TASK INSTRUCTIONS
The lines from the start of the records below through the line containing "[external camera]" are to be copied exactly, both ends included, with nothing added.

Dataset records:

▼▼▼

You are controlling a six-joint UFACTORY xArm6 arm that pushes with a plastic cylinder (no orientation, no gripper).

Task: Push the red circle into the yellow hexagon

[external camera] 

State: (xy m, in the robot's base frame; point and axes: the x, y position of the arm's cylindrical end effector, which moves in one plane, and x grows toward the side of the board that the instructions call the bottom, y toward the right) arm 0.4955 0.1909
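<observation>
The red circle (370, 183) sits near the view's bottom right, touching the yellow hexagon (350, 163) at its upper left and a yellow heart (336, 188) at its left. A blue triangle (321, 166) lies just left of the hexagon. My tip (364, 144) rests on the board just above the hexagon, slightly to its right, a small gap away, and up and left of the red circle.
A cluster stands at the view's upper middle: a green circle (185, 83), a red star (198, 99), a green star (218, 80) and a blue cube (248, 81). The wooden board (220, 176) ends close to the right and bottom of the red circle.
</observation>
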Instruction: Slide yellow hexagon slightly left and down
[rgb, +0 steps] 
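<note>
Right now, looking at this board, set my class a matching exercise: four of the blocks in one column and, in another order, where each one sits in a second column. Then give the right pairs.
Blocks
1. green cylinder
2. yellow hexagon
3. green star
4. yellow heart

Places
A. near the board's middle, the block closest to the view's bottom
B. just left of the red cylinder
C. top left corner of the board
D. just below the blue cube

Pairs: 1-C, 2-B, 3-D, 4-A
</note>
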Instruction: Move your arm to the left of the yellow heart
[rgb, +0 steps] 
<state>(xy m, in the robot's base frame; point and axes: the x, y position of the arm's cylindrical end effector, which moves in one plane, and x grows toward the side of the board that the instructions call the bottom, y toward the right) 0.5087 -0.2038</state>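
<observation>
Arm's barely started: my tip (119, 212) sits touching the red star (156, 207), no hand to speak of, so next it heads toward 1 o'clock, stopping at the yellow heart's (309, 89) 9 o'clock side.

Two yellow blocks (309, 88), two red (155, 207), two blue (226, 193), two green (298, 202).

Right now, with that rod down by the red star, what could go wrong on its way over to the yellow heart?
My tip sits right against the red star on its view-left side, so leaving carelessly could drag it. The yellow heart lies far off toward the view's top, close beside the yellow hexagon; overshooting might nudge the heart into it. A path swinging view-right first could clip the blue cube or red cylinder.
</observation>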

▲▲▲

RESPONSE TO THIS TASK
You are controlling a six-joint UFACTORY xArm6 arm that pushes with a plastic cylinder (no orientation, no gripper).

Task: Push the red circle into the yellow hexagon

[external camera] 

Nothing else remains for the exercise.